Maggie Coombes describes the design process on a drama programme

I think the first thing I worked on was Sam,which was a long-running drama series that John Finch wrote, and I was working for somebody called Colin Pocock. I think the first thing he asked me to do was to design a wall for somebody’s back garden – they needed something for an actor to sit on, so that was very exciting, a wall, and it just went on from there. And I guess most of the time my working life was in drama. I mean, I did do a few other things when I was an assistant, a trainee, or starting out… I did a bit of current affairs and the news, but it tended to be drama, and that’s what I really loved doing and I always angled, if I could, to do drama …

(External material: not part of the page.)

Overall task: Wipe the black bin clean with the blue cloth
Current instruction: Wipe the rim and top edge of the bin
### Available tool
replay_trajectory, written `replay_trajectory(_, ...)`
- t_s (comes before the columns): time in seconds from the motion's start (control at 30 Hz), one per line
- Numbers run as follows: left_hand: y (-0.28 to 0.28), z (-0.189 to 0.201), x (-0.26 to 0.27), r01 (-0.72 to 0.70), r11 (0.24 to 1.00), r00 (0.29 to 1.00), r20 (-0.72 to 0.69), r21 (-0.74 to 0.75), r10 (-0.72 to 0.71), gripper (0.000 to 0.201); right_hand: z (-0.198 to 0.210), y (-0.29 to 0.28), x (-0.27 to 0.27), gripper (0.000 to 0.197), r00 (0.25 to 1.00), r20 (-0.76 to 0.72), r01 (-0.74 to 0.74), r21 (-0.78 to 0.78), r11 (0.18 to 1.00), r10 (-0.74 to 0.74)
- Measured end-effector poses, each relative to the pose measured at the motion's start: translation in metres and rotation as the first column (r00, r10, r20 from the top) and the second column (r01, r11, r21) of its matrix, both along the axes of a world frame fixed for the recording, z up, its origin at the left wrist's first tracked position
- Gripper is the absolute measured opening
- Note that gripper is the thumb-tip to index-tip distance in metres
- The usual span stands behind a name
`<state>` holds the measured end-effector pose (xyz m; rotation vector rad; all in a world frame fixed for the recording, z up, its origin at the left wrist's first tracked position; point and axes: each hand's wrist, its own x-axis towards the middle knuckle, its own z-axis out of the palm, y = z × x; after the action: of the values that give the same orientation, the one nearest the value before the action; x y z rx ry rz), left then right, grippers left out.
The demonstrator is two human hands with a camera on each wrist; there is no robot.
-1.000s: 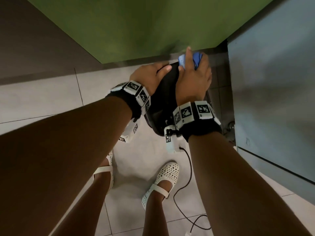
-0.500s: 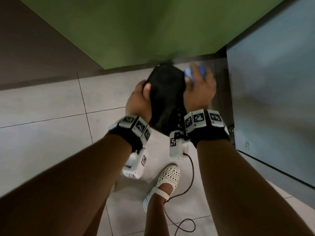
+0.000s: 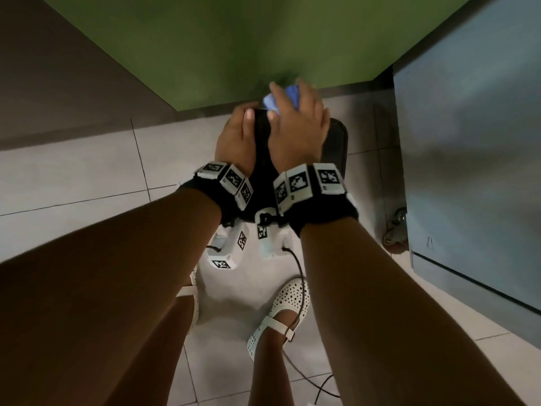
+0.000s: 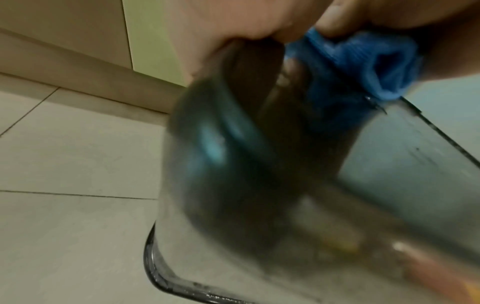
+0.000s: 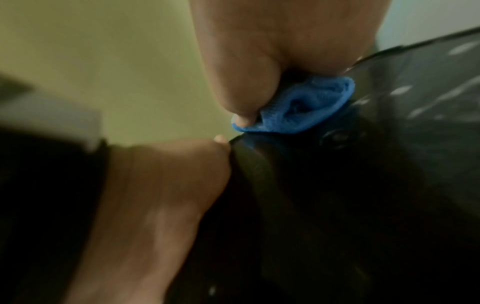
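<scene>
Head view: the bin (image 3: 336,142) sits at upper centre of the frame, on the floor (image 3: 87,171) between both hands. The left hand (image 3: 234,136) grips its lid edge; the right hand (image 3: 295,130) clutches the cloth (image 3: 285,98) against the top. If the left grip loosens, the bin could tip or swing away.

Left wrist view: the cloth (image 4: 363,65), upper right, is bunched, so little fabric touches the surface and streaks may remain.

Right wrist view: the cloth (image 5: 298,107), at centre, is pinched under the fingers and could slip out.
</scene>
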<state>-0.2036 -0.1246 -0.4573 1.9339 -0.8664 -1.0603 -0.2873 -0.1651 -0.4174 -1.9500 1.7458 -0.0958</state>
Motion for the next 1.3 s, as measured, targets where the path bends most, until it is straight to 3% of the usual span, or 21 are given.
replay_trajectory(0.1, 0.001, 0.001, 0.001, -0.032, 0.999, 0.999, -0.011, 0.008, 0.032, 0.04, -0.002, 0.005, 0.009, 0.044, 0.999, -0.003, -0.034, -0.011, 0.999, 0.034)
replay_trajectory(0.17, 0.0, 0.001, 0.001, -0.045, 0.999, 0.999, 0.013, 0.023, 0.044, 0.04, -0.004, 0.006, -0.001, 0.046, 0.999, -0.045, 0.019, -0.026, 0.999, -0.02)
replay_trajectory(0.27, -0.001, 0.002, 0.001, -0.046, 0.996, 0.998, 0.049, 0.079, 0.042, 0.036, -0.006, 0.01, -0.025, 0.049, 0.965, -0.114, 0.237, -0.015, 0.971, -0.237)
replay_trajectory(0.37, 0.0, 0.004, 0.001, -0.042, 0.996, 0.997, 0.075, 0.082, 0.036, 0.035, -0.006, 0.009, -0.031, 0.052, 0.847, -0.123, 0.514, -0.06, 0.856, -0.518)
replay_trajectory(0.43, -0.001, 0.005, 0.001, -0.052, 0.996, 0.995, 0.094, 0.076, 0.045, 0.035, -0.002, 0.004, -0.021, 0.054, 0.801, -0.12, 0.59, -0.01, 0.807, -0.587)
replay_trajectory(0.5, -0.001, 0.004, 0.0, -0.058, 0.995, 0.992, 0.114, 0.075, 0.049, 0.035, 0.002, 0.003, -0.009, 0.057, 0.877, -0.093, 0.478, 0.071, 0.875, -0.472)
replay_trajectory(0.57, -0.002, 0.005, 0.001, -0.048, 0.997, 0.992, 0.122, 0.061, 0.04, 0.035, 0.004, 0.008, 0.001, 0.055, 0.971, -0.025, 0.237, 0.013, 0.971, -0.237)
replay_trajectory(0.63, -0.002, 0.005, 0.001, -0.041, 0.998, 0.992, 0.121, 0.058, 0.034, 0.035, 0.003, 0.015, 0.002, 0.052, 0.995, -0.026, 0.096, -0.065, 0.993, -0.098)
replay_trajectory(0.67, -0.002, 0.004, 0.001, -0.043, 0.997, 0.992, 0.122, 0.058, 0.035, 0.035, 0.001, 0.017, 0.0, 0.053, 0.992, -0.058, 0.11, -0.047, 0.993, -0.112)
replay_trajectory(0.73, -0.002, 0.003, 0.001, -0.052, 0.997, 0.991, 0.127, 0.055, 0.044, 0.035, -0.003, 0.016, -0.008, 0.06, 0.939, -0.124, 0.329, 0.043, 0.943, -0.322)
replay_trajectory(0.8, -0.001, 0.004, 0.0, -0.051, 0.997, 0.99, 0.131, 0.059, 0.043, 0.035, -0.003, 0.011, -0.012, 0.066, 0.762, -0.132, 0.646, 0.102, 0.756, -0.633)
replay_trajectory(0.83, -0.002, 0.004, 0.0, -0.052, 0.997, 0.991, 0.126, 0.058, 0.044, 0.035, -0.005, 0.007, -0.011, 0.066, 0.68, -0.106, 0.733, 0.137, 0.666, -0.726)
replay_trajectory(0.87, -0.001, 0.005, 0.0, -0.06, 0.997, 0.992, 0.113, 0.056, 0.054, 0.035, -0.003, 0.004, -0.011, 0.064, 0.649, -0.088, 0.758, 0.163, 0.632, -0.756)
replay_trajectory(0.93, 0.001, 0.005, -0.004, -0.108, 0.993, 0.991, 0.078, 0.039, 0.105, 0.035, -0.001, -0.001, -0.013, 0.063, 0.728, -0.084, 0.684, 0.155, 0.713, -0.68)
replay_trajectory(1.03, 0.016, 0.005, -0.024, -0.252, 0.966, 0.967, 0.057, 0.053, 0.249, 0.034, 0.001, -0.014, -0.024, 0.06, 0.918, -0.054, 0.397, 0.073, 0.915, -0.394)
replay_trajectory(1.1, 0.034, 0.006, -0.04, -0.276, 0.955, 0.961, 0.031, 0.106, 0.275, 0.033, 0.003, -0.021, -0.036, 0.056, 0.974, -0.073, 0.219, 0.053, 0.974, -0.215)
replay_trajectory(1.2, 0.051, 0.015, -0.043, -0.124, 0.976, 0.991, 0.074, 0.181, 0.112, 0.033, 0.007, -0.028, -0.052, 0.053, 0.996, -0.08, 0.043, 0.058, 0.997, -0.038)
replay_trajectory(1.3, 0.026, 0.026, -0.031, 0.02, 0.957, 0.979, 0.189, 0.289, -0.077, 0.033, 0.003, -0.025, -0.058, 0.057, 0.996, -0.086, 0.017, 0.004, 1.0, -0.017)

I think when I started there were 12 designers in the department and six assistants. They were all men except me, and again, some of the designers worked in drama, some of them worked in light entertainment, and some of them did factual stuff. And there was one designer who just did Coronation Street, as far as I can remember. So if it was a drama, there was generally a designer and an assistant, and the designer had the big ideas and worked things out with the director and the producer, and as the assistant you would do all the technical drawings and liaise with the workshop because Granada at that stage had its own construction shop with carpenters and painters and construction managers, it was fantastic really. And that was a large part of an assistant’s job – getting a set built. I mean, obviously the designer came down and oversaw it, so yes. And then getting it into the studio, and if you were lucky, you got to go and do some propping with the designer, which meant going to look for all the bits and bobs that you fill the sets with to make them look real. And there were about three prop houses in Manchester, and that was obviously the first port of call, and if you couldn’t find what you needed there, and you’d got enough budget, then you’d go down to London – and that was always great fun, because there were a lot of prop houses down there and it was a bit like going into all these amazing Aladdin’s caves… and just learning by watching designers and seeing their different tastes and their different takes on whatever drama you were doing, which was fantastic.